- **Work to complete**
Reproduce the listing in full, pictures excluded.

- **Dataset content**
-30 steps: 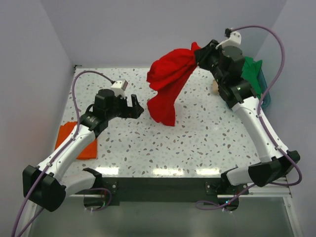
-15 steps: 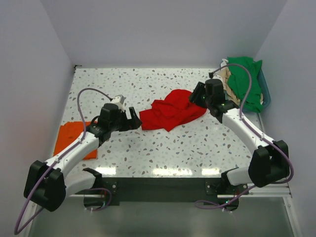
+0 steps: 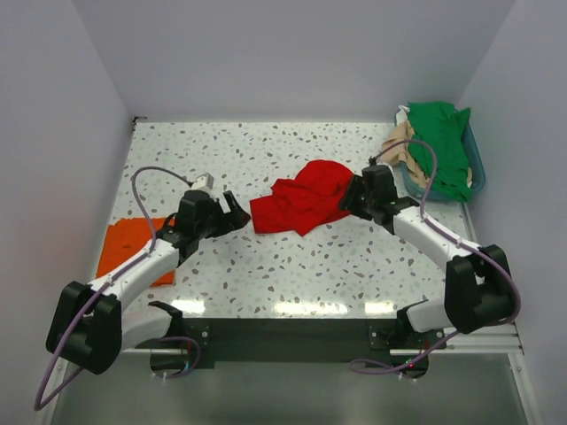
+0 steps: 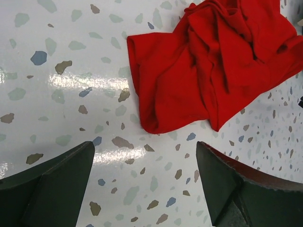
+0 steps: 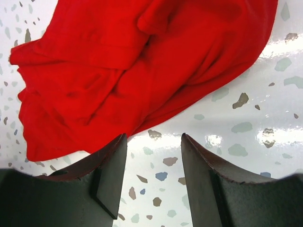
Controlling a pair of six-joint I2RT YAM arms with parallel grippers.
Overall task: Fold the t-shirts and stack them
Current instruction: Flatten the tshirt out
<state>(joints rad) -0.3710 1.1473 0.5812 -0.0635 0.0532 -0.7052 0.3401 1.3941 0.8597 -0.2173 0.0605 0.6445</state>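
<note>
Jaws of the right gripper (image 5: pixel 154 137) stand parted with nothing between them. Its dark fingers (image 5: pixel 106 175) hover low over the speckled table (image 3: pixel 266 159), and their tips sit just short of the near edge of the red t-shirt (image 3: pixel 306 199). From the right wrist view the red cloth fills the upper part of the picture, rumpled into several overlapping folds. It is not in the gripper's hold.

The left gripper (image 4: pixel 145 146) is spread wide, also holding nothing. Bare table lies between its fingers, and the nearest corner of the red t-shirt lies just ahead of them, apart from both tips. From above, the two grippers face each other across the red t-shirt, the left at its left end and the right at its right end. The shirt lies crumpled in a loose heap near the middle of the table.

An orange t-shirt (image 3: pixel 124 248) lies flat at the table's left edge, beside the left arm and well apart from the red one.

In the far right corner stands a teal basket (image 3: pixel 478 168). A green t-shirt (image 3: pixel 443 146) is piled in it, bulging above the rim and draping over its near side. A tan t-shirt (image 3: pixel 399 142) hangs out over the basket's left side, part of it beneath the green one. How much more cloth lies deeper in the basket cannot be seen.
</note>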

- **Output**
-30 steps: 
-15 steps: 
+0 steps: 
+0 steps: 
+0 steps: 
Controlling a pair of six-joint I2RT YAM arms with parallel grippers.
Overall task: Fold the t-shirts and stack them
Current instruction: Flatten the tshirt out
<state>(joints rad) -0.3710 1.1473 0.5812 -0.0635 0.0532 -0.7052 0.3401 1.3941 0.8597 -0.2173 0.0605 0.6445</state>
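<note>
Jaws of the right gripper (image 5: pixel 154 137) stand parted with nothing between them. Its dark fingers (image 5: pixel 106 175) hover low over the speckled table (image 3: pixel 266 159), and their tips sit just short of the near edge of the red t-shirt (image 3: pixel 306 199). From the right wrist view the red cloth fills the upper part of the picture, rumpled into several overlapping folds. It is not in the gripper's hold.

The left gripper (image 4: pixel 145 146) is spread wide, also holding nothing. Bare table lies between its fingers, and the nearest corner of the red t-shirt lies just ahead of them, apart from both tips. From above, the two grippers face each other across the red t-shirt, the left at its left end and the right at its right end. The shirt lies crumpled in a loose heap near the middle of the table.

An orange t-shirt (image 3: pixel 124 248) lies flat at the table's left edge, beside the left arm and well apart from the red one.

In the far right corner stands a teal basket (image 3: pixel 478 168). A green t-shirt (image 3: pixel 443 146) is piled in it, bulging above the rim and draping over its near side. A tan t-shirt (image 3: pixel 399 142) hangs out over the basket's left side, part of it beneath the green one. How much more cloth lies deeper in the basket cannot be seen.
</note>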

The answer to this exercise has been written out completely.